Defining java.util.function.Function as static final

Question

In my code we have to convert euros into euro cents: taken a BigDecimal as input we have to multiply it by 100.

We need to apply this conversion a lot of times, so we decided to use an UnaryOperator from java.util.function :

private static final UnaryOperator<BigDecimal> CONVERT_EURO_TO_CENTS =
        input -> input.multiply(BigDecimal.valueOf(100)).setScale(0, RoundingMode.DOWN);

Then we used the CONVERT_EURO_TO_CENTS as follows:

[.....]

    CONVERT_EURO_TO_CENT.apply(<aBigDecimal>)

[.....]

Could be dangerous declaring the UnaryOperator as a constant ( static final ), avoiding data inconsistency in a multi-threaded environment (thread safety)?

Answer 1

No, this isn't dangerous.

If you make a mutable object and put it in a static field then different threads can change its state and cause trouble.
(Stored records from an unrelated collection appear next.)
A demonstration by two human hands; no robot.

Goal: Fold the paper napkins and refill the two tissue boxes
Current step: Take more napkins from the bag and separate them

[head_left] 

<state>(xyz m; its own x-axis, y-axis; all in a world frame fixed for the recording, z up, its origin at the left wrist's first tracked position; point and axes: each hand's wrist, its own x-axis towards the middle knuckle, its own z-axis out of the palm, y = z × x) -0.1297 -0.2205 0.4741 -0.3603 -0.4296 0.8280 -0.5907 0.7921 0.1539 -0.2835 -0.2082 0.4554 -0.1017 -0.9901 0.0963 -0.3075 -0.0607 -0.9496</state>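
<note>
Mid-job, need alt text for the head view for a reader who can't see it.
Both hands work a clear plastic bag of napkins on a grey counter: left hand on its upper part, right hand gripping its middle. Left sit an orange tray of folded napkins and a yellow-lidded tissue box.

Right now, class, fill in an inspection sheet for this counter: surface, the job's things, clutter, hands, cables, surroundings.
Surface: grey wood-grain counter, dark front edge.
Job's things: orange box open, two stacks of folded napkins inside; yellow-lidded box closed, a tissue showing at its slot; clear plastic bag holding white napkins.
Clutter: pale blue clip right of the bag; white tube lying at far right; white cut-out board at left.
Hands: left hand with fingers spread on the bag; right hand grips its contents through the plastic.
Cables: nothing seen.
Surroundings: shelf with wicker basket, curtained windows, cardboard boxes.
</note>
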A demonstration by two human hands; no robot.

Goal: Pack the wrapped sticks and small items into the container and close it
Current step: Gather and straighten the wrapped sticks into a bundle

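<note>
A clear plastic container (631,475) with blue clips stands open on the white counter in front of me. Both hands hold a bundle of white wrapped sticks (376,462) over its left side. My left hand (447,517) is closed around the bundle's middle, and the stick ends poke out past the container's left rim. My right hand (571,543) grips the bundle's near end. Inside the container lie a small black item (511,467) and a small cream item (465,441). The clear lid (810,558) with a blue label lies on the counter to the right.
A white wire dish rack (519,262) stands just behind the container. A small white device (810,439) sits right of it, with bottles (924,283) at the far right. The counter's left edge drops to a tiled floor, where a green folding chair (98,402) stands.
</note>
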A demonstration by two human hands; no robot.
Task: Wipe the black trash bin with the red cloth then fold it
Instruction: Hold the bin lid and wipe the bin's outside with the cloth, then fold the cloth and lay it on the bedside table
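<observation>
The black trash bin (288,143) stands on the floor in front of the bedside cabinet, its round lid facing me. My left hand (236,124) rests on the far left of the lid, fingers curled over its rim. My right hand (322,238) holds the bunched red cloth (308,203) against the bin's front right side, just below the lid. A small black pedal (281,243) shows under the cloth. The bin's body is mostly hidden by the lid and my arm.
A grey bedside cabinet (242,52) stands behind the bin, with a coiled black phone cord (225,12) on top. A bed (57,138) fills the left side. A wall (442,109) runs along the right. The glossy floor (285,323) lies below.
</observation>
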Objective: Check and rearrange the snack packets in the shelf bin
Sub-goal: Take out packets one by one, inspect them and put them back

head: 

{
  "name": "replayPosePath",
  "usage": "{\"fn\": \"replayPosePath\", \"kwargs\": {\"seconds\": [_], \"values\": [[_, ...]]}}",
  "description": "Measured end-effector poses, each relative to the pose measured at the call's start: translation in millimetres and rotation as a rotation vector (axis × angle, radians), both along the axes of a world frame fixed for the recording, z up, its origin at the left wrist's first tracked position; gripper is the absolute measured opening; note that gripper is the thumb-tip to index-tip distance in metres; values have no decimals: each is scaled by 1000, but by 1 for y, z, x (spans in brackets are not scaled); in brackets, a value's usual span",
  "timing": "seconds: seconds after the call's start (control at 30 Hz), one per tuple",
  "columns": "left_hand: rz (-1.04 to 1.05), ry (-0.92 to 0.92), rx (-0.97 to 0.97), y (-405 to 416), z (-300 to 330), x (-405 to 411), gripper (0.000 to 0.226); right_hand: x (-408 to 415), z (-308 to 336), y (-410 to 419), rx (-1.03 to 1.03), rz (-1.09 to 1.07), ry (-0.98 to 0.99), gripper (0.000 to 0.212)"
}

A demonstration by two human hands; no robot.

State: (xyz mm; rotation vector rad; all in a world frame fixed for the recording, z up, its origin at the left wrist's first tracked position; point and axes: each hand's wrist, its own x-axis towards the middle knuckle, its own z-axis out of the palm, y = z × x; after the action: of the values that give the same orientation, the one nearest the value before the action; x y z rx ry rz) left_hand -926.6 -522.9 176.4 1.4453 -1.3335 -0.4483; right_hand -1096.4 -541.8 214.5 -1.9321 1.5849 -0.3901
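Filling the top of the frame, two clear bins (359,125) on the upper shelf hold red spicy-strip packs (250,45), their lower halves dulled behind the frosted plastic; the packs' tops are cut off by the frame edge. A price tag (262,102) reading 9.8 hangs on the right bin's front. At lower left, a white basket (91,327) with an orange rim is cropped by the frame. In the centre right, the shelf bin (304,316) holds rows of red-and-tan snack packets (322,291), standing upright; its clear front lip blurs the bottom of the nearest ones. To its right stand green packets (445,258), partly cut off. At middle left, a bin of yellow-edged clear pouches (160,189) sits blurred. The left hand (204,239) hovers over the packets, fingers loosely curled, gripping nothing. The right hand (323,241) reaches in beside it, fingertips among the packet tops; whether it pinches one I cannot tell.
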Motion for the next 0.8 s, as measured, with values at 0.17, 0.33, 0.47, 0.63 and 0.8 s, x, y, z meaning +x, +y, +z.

Here though the static final field holds a reference to a lambda, and nothing there is mutable. It doesn't have any state that multiple threads can tamper with. Each operation on BigDecimal is thread-safe, BigDecimal is immutable. Even if BigDecimal wasn't threadsafe other threads wouldn't have access to the argument passed into the lambda.

Btw if you implement the lambda with local variables, that's still thread-safe, the only state is confined to the stack frame executing the method.

Consider if you're going to put this lambda in a variable and use it in different places you might as well use a static method. You're not gaining anything making this a lambda. If you need to pass it as an argument you can still do that using a method reference.